A primera vista, Sidney Prescott podría leerse como una clásica chica final. Ella derrota tanto a Billy Loomis (Skeet Ulirch) como a Stu Macher (Matthew Lillard) gracias a su determinación e ingenio. Es francamente aburrida en comparación con las víctimas Casey Becker (Drew Barrymore) y Tatum (Rose McGowan), quienes mueren por la espada de Ghostface. E incluso rechaza las insinuaciones sexuales de su novio Billy, al menos al principio.

Sin embargo, mientras que Laurie, Sally y Ripley fueron víctimas de las circunstancias, al estar en el lugar equivocado en el momento equivocado, Sidney es un objetivo deliberado. La gente tiene opiniones sobre su comportamiento, o el comportamiento de su madre Maureen, y quieren que Sidney pague por ello.

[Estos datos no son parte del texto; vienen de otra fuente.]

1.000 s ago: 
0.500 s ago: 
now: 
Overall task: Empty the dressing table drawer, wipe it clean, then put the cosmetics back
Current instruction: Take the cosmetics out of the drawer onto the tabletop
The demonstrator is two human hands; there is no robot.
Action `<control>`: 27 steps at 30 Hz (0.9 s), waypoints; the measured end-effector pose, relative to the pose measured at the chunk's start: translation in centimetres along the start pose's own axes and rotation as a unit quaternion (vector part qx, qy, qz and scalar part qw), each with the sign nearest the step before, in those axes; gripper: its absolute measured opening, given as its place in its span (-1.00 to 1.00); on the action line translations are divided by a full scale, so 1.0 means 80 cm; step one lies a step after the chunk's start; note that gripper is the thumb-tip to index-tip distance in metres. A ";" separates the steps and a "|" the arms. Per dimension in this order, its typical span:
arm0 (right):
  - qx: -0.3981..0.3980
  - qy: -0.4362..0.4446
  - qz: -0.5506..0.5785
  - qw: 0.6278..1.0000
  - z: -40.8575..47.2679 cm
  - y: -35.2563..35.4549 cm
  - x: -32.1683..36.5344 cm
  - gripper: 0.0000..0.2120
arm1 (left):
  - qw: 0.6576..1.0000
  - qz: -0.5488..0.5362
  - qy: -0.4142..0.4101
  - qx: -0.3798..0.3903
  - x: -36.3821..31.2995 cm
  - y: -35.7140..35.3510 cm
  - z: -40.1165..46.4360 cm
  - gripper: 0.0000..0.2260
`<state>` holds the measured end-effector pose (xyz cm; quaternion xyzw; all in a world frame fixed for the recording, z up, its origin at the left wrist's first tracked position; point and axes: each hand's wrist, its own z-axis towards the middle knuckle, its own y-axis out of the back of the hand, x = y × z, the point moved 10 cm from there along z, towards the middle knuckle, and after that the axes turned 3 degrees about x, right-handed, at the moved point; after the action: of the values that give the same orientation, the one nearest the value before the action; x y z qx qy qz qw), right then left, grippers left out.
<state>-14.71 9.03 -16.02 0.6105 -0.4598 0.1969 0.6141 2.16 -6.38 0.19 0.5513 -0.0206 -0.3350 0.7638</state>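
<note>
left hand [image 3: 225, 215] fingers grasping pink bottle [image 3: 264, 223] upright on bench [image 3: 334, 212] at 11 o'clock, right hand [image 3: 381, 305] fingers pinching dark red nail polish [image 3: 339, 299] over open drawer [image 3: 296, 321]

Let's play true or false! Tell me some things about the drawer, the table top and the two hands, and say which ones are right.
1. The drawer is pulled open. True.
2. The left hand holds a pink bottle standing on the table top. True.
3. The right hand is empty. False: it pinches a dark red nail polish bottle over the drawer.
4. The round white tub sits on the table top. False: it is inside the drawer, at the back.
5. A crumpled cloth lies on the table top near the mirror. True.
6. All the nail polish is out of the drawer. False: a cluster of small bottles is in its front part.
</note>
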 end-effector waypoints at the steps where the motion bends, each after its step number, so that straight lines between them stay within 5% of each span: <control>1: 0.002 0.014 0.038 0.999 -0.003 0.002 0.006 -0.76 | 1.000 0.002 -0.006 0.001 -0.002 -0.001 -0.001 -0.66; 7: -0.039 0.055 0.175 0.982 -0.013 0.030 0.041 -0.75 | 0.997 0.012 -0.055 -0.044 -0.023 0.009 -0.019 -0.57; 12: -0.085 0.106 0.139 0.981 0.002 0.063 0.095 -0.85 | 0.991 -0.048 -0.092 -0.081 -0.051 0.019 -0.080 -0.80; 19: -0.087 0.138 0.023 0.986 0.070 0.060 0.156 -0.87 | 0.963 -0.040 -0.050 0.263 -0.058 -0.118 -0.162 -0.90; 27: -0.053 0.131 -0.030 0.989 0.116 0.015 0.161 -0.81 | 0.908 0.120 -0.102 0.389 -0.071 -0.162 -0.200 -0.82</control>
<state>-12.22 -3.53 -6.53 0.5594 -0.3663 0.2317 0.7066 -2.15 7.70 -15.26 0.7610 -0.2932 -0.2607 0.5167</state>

Antes de que Jill culpe a Sidney por ser viejo y anticuado, Billy Loomis intenta matarla porque Maureen tuvo una aventura con su padre y ahuyentó a su madre. La madre de Billy regresa en Grito 2haciéndose pasar por el nombre de Debbie Salt (Laurie Metcalf) y con la esperanza de poner fin a la destrucción que comenzó con Maureen al matar a Sidney. Incluso Grito 3que agrega una historia de fondo complicada para Maureen, presentando a su hijo Roman (Scott Foley), producto de su agresión sexual, aún termina con Sidney siendo considerada responsable de lo que hizo su madre.

Aunque recibe más ayuda del ayudante Dewey (David Arquette) de la que Clover permitiría, Gale Weathers (Courteney Cox) ciertamente ha derrotado a suficientes Ghostfaces para calificar como la última chica. Las películas no siempre piden a los espectadores que aprueben el ascenso profesional de Gale, pero nunca sugieren que su mala educación o su éxito la conviertan en una candidata viable para el asesinato. En cambio, presentan su individualismo, su actitud sensata como motivo de celebración, especialmente cuando golpea a alguien con una máscara de Ghostface.

Sin embargo, la revisión más interesante se produjo en las dos películas de reinicio, Gritar (2022) y Grito VI (2023). Ambas películas vinculan sus Ghostfaces con el metaconcepto central de la franquicia, ya que Amber (Mikey Madison) y Richie (Jack Quaid) son superfans de la Puñalada franquicia a la que no le gusta la dirección de las películas recientes y quiere inspirar una película mejor con una nueva serie de asesinatos. La familia de Richie, liderada por el padre Wyatt (Dermot Mulroney), se convierte en Ghostfaces para vengarse de la muerte de su hijo, usando Puñalada La iconografía como homenaje a sus pasiones.

Sin embargo, la verdadera tensión en las películas proviene de la relación que las nuevas chicas finales Sam y Tara Carpenter (Melissa Barrera y Jenna Ortega) tienen con su padre, Billy Loomis. A lo largo de la franquicia, Sam ve alucinaciones de Billy, instándola a hacerse cargo del negocio familiar y convertirse ella misma en una asesina. El elaborado engaño en el que Wayne y sus hijos se embarcan en Grito VI inadvertidamente se convierte en una manifestación de esas alucinaciones, lo que acerca a Sam y Tara a actuar como el padre, un punto de la trama que seguramente se habría abordado en la tercera entrada del reinicio ahora cancelada.

En cada uno de estos casos, las mujeres soportan las expectativas de los hombres. Y en cada caso, superan y sobreviven.

No más reglas

Por desagradable que sea, Randy Meeks tiene razón. Las chicas finales clásicas vivieron según las reglas. Incluso antes de que se convirtieran en objetivos, Laurie aceptó un trabajo de niñera, Sally les dijo a sus amigos que despidieran al autoestopista y Ripley impuso protocolos de cuarentena. Hicieron lo correcto y vivieron hasta el final de la película.

Para Sidney, Gale, Sam y Tara, las reglas no importan. Ghostface intenta matarlos por lo que hizo su madre, quién era su padre o simplemente porque no son educados. Y, sin embargo, sobreviven cada vez, venciendo a los asesinos no por su virtud moral, sino por quiénes son.